> [THE PROBLEM] Copy the listing exactly. Omit nothing.

> [INFORMATION PROVIDED]
▼

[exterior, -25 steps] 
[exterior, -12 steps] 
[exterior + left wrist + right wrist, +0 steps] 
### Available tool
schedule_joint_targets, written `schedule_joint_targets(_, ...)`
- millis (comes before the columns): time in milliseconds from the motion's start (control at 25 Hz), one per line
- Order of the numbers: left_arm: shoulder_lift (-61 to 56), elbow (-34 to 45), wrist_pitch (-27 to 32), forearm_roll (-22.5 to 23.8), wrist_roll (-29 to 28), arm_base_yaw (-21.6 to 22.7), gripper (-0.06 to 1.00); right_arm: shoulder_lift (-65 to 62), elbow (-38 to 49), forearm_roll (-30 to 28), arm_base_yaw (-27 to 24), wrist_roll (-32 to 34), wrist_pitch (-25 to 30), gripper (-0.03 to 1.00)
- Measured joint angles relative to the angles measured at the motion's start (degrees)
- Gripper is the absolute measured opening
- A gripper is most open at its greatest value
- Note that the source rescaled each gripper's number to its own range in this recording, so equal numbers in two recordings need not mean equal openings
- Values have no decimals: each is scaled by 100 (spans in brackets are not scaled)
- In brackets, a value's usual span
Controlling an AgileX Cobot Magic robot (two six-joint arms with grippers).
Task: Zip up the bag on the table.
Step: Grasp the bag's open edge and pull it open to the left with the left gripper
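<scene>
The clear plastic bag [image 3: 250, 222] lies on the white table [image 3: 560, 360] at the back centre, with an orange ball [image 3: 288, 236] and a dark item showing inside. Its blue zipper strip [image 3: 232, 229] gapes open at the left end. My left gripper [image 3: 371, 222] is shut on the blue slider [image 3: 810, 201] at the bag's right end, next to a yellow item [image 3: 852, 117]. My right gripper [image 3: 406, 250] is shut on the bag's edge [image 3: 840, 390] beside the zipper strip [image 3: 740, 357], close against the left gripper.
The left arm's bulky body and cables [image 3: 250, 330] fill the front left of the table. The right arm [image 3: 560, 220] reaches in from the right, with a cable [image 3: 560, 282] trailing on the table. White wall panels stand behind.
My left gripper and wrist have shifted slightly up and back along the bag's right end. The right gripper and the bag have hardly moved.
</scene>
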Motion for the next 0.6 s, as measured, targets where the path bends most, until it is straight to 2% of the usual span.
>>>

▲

> [EXERCISE ANSWER]
[exterior, -25 steps] 
[exterior, -12 steps] 
[exterior + left wrist + right wrist, +0 steps] 
### Available tool
schedule_joint_targets, written `schedule_joint_targets(_, ...)`
- millis (comes before the columns): time in milliseconds from the motion's start (control at 25 Hz), one per line
- Order of the numbers: left_arm: shoulder_lift (-61 to 56), elbow (-34 to 45), wrist_pitch (-27 to 32), forearm_roll (-22.5 to 23.8), wrist_roll (-29 to 28), arm_base_yaw (-21.6 to 22.7), gripper (-0.06 to 1.00); right_arm: shoulder_lift (-65 to 62), elbow (-38 to 49), forearm_roll (-30 to 28), arm_base_yaw (-27 to 24), wrist_roll (-32 to 34), wrist_pitch (-25 to 30), gripper (-0.03 to 1.00)
- Measured joint angles relative to the angles measured at the motion's start (degrees)
- Gripper is the absolute measured opening
- A gripper is most open at its greatest value
- Note that the source rescaled each gripper's number to its own range in this recording, so equal numbers in two recordings need not mean equal openings
- Values have no decimals: each is scaled by 100 (spans in brackets are not scaled)
- In brackets, a value's usual span
Controlling an AgileX Cobot Magic robot (two six-joint arms with grippers).
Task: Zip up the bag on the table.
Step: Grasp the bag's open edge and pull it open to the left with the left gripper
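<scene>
The clear plastic bag [image 3: 250, 222] lies on the white table [image 3: 560, 360] at the back centre, with an orange ball [image 3: 288, 236] and a dark item showing inside. Its blue zipper strip [image 3: 232, 229] gapes open at the left end. My left gripper [image 3: 371, 222] is shut on the blue slider [image 3: 810, 201] at the bag's right end, next to a yellow item [image 3: 852, 117]. My right gripper [image 3: 406, 250] is shut on the bag's edge [image 3: 840, 390] beside the zipper strip [image 3: 740, 357], close against the left gripper.
The left arm's bulky body and cables [image 3: 250, 330] fill the front left of the table. The right arm [image 3: 560, 220] reaches in from the right, with a cable [image 3: 560, 282] trailing on the table. White wall panels stand behind.
My left gripper and wrist have shifted slightly up and back along the bag's right end. The right gripper and the bag have hardly moved.
</scene>
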Motion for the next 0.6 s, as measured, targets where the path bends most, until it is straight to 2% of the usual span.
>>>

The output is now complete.